[読書] 表現のふしぎな力強さ。清岡卓行「手の変幻」

今更ながら清岡卓行「手の変幻」を読んだ。「今更ながら」と書いたのは、高校1年生国語総合での評論の定番教材「失われた両腕」(ミロのヴィーナス)の出典となる本だからだ。どうやったらこういう文章が書けるのだろうと思わせる、表現の力強さを感じさせる「手」についてのエッセイ集である。

変幻自在の「手」の姿

「手の変幻」というタイトル通り、この本ではさまざまな「手」がそれこそ変幻自在な姿を見せてくれる。教科書に載っている、失われているからこそ美しいヴィーナス像の手。人間の未来を思いまどろんでいる、広隆寺の半跏思惟像の手。萩原朔太郎の詩に登場する、鉱物的で無機質な手。バレーボールの女性選手たちの、過ぎ去ろうとする青春への哀愁を漂わせる手。客観的な生の美しさを、消え失せるような儚さで伝えるピカソのキュビズムの手…。彫刻、絵画、詩、映画、体操、さまざまな芸術の形態に見られる「手」の一瞬の表情を、筆者は言葉で切り取っていく。

言葉の不思議な力強さ

この本を読むと、こんなにも手について形容する言葉があるのか、と驚く。同じ対象を見ても、僕では到底こんな文章は紡げない。よくもまあ、と感嘆しながら読み進めていくことになる。

言葉の狭い意味で論理的な文の進め方ではない。「いわば」という比喩の言葉や、「ふしぎな」という形容が各所に見られる文章で、筆者自身も、自分の文章があくまで自分ひとりの感じ方を示すものであることは承知しているはずだ。それなのに、筆者の文章には、誰だってそう感じるに違いないと思わせるような、不思議な力強さがある。例えば、教科書に掲載された文章「失われた両腕」の、

ミロのヴィーナスを眺めながら、彼女がこんなにも魅惑的であるためには、両腕を失っていなければならなかったのだと、ぼくは、ふとふしぎな思いにとらわれたことがある。

という書き出しや、東京オリンピックの選手たちについて語りはじめる、

自分の勝利に羞恥を感じている人間の姿は、なぜかしら美しいものである。特にそれが精根をかたむけたスポーツの競技ののちに眺められるとき、そこには、ふしぎに精神的な爽やかさが漂っているかのようである。

という書き出しは、どちらにも「ふしぎ」という留保の表現はあるものの、同時に「こうでなければならない」と僕たちに確信させるような、一種の力強さをも感じさせる。

論理ではない、表現による説得力

この本には、たしかに説得力がある。たとえば「ミロのヴィーナスで失われたものが両腕でないといけなかった理由」など、もちろん実際には存在しないのだけど、筆者の文章を読み終える時には、「なるほど失われたのは両腕でないといけなかった」という気になってくる。

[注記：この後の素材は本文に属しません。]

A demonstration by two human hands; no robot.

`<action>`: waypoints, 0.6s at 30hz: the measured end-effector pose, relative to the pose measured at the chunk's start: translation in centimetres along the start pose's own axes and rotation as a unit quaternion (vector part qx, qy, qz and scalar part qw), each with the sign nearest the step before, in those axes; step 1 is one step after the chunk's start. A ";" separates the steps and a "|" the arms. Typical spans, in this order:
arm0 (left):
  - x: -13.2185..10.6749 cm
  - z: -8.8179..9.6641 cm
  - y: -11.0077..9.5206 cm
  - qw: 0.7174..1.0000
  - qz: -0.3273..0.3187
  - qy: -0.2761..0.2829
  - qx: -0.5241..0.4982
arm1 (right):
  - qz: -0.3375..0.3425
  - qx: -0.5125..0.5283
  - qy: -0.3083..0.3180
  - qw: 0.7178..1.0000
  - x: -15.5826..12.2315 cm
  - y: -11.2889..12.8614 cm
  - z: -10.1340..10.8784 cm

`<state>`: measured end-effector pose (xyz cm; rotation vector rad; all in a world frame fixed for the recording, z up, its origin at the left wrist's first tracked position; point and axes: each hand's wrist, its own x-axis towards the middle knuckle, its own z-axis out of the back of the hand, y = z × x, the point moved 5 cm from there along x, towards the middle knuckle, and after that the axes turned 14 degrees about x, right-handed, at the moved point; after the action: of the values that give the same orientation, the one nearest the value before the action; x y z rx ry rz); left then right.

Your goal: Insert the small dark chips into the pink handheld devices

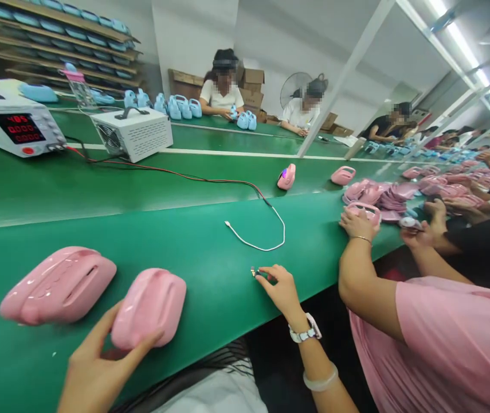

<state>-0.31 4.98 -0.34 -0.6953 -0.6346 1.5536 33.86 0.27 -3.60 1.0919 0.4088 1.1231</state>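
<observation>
My left hand (106, 350) grips a glossy pink plastic case (152, 307) by its sides, thumb on the near edge and fingers on the far side. Left of it, a second pink case (58, 284) with a dark slot lies on the green bench. My right hand (278, 287), wearing a watch, pinches a tiny metallic piece (254, 272) between thumb and forefinger, just above the bench; its exact kind is too small to tell. Beyond that hand, a white cable (266, 249) with a small plug lies in a curve.
A power supply (16, 123) with red digits and a grey-white vented box (135, 133) stand at the back left. Two pink units, one a lit pink device (286, 176), sit ahead. To my right, a co-worker in a pink shirt (451, 338) handles pink shells near a heap (393, 198).
</observation>
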 end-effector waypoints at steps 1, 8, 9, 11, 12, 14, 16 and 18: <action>0.1 -0.6 -0.5 1.000 -0.022 0.009 0.008 | 0.006 -0.010 -0.002 1.000 0.0 -0.3 -0.2; 1.0 -1.1 -0.5 0.990 -0.067 0.105 -0.064 | 0.023 -0.022 0.006 0.999 0.6 -2.2 0.3; 1.4 -1.0 0.1 0.987 -0.051 0.127 -0.090 | 0.021 -0.019 0.011 1.000 0.5 -2.3 0.3; 2.6 -0.9 1.2 0.978 -0.009 0.150 -0.146 | 0.018 -0.022 0.019 0.999 0.0 -2.5 0.1; 3.2 -0.9 1.6 0.974 0.010 0.148 -0.170 | 0.018 -0.029 0.021 0.999 -0.2 -2.5 0.1; 4.4 -1.4 1.8 0.970 0.026 0.138 -0.199 | 0.026 -0.048 0.018 0.998 -0.8 -2.4 0.1; 5.2 -2.5 1.1 0.963 0.010 0.159 -0.217 | 0.036 -0.063 0.012 0.997 -1.2 -2.3 0.1; 5.5 -4.0 0.1 0.950 -0.013 0.221 -0.219 | 0.044 -0.065 0.013 0.997 -1.4 -2.2 0.1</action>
<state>2.28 10.50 -3.42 -1.3216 -0.6463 1.1767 34.46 -1.09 -5.75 0.9893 0.3045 1.2260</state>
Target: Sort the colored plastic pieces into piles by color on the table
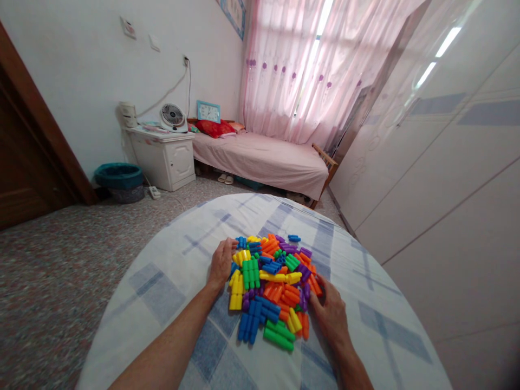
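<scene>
Toy blocks (251, 274) lay heaped well in from the far edge of the table (174, 244). Left hand (221, 263), right hand (331, 307): both half open, loosely curved, clasping nothing visible; set against the heap's opposite sides, probably to hem in loose pieces.

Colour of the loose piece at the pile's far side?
The loose piece is blue, best in head view.
</scene>
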Motion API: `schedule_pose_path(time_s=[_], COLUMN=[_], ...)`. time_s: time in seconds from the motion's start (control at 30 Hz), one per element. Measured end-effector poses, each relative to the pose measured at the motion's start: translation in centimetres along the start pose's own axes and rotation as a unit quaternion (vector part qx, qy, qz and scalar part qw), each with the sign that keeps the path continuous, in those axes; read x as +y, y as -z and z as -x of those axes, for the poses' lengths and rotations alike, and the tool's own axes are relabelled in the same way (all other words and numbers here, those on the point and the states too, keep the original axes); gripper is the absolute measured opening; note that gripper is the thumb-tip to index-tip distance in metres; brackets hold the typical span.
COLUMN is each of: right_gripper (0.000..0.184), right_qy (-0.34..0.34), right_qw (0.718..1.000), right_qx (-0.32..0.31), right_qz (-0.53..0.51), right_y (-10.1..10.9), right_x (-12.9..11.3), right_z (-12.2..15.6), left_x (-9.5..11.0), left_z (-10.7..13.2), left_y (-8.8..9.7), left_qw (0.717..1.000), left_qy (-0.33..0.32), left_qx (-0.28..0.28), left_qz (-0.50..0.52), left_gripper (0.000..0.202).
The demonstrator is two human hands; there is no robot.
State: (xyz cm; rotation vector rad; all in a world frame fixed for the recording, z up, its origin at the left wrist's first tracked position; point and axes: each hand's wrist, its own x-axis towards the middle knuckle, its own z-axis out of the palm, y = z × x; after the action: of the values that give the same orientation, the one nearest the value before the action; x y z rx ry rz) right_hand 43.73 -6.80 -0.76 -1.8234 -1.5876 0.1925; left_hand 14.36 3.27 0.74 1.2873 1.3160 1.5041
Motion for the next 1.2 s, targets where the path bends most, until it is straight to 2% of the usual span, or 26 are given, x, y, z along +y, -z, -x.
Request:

ここに書かれているのは、あくまで筆者の感動や、筆者にとっての「意味」であるにすぎない。けれども、それが普遍的な説得力を持っている。その普遍性をもたらすのは、論理というよりも、様々なレトリックを駆使した筆者の表現の力だ。

こういう文章が、教科書で「評論」のジャンルに入っているのは興味深い。別にこれは「随想」でもかまわないし、狭い意味での「論理的文章」かと言われると首をかしげるところもあるのだけど、人に自分の考えを伝えることの成否が、論理だけでなくて表現にも大きく影響されることを示しているからだ。

国語教師にとっては表現の力をあらためて教えてくれる一冊だし、それ以前に、筆者がつくりだしていくさまざまな「手」の表情に、見惚れてしまう一冊でもある。こういう文章、書けるようになってみたいなあ…。